** EXERCISE BRIEF **
Your answer should consist of the lines holding "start", copied from the material below.
------ COLLECTED DATA
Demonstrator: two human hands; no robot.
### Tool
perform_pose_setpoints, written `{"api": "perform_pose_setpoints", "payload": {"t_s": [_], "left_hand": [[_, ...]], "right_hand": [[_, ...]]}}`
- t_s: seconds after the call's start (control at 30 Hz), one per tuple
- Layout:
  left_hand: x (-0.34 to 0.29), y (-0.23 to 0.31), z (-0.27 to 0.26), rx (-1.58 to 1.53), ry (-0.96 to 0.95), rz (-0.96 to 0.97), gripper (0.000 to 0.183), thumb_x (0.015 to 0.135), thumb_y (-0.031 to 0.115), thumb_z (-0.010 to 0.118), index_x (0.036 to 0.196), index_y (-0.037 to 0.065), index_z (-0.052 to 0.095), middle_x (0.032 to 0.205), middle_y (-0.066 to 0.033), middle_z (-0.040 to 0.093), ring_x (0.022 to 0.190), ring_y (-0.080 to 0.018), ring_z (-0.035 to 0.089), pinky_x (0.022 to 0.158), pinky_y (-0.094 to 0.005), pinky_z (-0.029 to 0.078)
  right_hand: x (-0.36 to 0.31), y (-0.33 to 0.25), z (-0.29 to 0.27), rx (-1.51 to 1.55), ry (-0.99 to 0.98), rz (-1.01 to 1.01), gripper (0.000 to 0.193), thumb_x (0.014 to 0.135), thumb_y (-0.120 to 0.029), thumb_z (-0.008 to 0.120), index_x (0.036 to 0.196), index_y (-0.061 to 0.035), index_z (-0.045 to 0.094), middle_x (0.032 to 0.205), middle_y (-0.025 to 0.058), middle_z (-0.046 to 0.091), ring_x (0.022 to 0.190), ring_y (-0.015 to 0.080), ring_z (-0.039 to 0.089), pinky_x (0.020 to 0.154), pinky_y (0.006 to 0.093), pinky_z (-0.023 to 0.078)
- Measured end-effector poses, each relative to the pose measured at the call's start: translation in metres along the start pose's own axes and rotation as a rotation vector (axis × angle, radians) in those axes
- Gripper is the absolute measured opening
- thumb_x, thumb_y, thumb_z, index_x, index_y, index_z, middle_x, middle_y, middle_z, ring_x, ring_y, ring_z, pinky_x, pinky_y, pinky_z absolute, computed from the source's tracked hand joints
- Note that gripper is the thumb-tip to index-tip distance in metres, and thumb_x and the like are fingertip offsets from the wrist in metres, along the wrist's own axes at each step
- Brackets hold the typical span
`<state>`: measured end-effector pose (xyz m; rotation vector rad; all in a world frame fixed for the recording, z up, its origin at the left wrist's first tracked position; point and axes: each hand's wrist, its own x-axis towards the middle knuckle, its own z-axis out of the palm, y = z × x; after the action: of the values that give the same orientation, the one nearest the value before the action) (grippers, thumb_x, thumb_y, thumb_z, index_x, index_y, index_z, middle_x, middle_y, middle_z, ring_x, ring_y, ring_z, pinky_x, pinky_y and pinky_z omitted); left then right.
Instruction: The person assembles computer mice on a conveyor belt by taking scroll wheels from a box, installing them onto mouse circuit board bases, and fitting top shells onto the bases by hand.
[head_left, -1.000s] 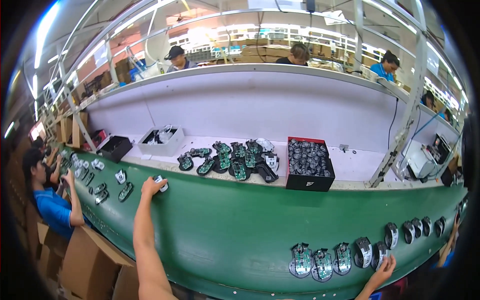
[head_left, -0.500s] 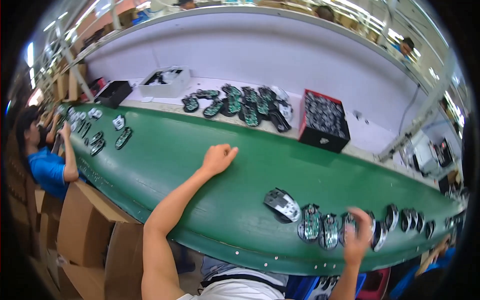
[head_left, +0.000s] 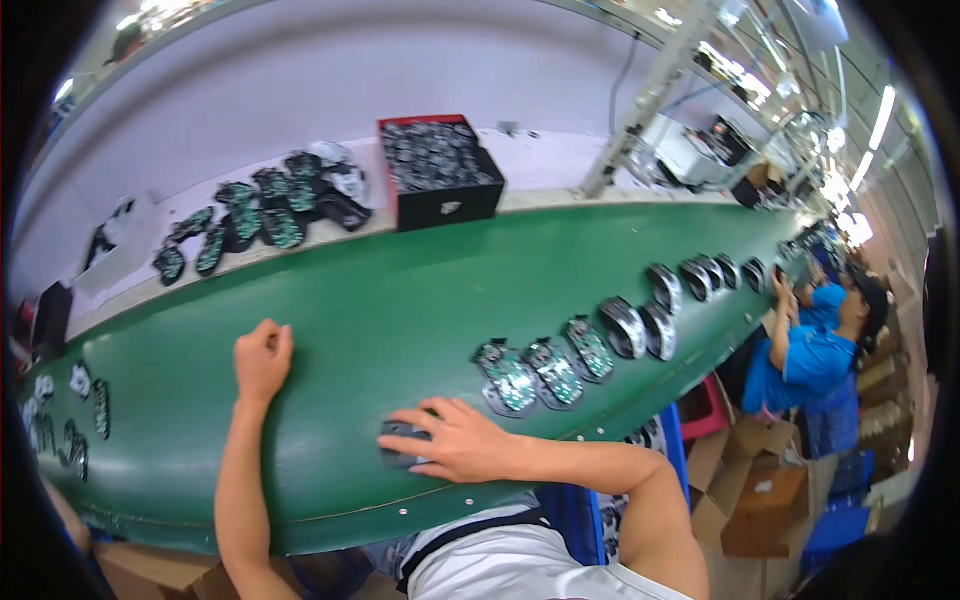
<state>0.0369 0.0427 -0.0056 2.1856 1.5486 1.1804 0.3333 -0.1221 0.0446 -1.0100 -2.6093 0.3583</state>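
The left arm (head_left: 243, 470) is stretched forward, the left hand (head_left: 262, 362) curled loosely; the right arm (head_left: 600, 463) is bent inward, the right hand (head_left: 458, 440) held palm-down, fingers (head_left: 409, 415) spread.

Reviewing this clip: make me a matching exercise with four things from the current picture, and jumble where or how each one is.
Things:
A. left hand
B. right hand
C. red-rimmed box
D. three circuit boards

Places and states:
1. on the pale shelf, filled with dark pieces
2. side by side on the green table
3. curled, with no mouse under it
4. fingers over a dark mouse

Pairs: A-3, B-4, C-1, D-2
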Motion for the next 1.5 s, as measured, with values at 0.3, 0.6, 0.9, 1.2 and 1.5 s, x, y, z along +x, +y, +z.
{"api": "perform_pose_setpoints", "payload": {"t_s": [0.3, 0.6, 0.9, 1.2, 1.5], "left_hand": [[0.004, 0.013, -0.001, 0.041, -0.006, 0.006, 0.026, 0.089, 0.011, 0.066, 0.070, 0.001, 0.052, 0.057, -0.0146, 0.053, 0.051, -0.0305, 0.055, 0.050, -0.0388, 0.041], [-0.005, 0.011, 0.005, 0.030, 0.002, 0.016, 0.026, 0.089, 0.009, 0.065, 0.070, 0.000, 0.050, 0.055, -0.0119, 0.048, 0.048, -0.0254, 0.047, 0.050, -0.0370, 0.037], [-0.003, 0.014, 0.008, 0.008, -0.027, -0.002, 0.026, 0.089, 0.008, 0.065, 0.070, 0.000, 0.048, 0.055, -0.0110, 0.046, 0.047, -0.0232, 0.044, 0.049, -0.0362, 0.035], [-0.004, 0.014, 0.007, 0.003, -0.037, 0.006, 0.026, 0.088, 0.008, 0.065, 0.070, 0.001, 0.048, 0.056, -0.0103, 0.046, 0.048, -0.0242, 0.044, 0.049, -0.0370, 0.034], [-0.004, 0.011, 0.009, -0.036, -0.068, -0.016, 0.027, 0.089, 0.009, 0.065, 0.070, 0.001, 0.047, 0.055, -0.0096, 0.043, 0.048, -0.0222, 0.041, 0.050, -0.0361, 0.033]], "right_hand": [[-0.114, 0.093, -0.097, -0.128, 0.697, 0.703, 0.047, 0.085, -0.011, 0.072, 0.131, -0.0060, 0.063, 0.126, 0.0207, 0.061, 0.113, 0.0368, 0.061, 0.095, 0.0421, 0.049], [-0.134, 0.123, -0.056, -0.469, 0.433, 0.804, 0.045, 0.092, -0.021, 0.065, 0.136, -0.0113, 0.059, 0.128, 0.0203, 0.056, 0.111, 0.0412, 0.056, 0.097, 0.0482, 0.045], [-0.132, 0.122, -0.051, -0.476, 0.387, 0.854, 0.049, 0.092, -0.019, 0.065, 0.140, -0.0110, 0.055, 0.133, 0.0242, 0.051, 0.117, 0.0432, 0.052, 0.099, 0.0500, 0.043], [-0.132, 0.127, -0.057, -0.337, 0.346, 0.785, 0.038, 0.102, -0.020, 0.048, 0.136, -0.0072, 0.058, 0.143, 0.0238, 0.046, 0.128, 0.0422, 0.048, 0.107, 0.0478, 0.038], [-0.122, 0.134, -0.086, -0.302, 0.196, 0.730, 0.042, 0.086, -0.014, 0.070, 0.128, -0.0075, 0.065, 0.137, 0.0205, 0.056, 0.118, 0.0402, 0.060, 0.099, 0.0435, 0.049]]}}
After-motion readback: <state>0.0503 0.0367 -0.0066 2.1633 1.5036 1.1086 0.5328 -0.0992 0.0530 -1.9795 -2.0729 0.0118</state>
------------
** RESPONSE BELOW **
- t_s: seconds after the call's start (control at 30 Hz), one per tuple
- Measured end-effector poses, each relative to the pose measured at the call's start: translation in metres along the start pose's own axes and rotation as a rotation vector (axis × angle, radians) in those axes

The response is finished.